And Owen Strachan of Boyce College is a nasty piece of work.

Like CT’s piece, Strachan’s screed isn’t interested in the substance of Siebert’s argument as much as whether or not it is acceptable for tribal consumption. He’s not writing to tell us that Siebert’s argument is wrong, but that it is forbidden. It is out of bounds. And throughout his smarmy little attack job, Strachan keeps the focus on Siebert himself, as a person, and not on his ideas.

Strachan’s title — “Can a Messiah College OT Professor Really Teach the Bible’s ‘Immoral’?” — gives a sense of the awkward style to follow. (I know we’re supposed to recoil in horror from that rhetorical question, but I can’t tell whether we’re supposed to cry Yes! or No!)
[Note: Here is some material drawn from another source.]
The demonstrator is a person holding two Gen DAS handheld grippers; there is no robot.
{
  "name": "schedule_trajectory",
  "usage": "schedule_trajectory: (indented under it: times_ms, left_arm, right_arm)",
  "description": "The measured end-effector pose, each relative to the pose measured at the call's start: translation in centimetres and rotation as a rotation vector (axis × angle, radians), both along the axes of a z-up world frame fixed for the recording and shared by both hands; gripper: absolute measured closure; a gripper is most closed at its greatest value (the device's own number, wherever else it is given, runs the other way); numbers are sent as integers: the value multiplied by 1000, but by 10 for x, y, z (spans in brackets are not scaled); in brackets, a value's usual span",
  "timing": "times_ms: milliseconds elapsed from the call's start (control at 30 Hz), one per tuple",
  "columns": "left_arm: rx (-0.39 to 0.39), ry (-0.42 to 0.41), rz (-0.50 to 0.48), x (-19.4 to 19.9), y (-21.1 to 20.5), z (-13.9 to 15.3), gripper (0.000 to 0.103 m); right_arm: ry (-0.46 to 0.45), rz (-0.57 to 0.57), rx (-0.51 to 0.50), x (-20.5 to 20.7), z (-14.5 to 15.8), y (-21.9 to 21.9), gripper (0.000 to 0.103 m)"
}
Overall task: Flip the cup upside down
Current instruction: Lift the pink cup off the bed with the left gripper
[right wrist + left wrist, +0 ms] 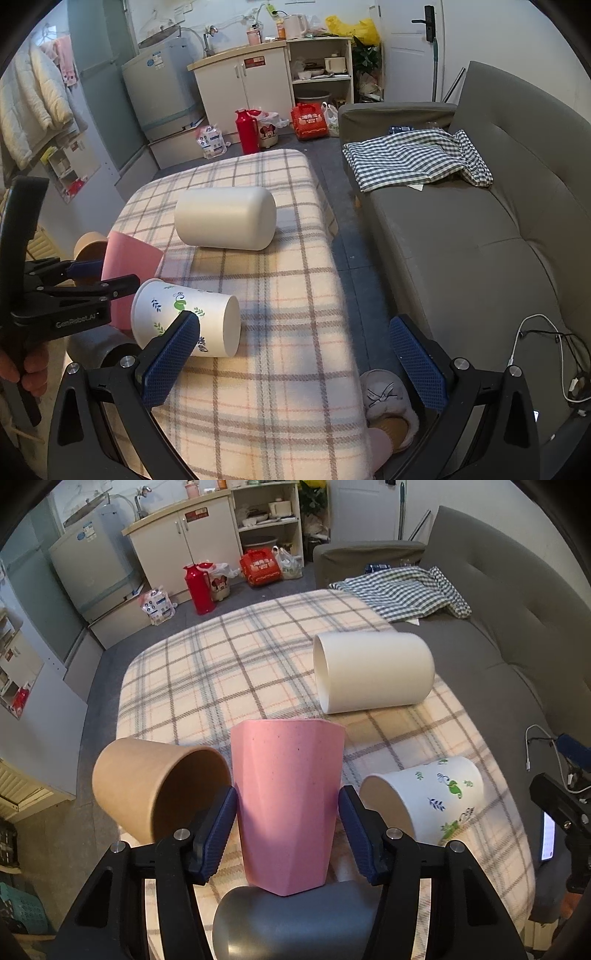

Recoiling in horror is Strachan’s preferred mode of gatekeeping. This is the pearl-clutching, fainting-couch, oh-my-I-have-the-vapors school of faux-lamentation preferred by many white evangelical gatekeepers. The more they despise any person or institution, the more they will pretend to be saddened and disappointed  at what has recently befallen them. How art the mighty fallen and oh, what a noble mind is here o’erthrown, etc. etc.

Strachan lays that on pretty thick, indicating he must really hate Messiah College. Here’s his intro:

A Messiah College Old Testament professor named Eric Siebert just posted a shocking piece on Pete Enns’s blog. It’s entitled “When the Good Book is Bad: Challenging the Bible’s Violent Portrayals of God.” You should read it.

If you love the Lord and his Word, it will take your breath away.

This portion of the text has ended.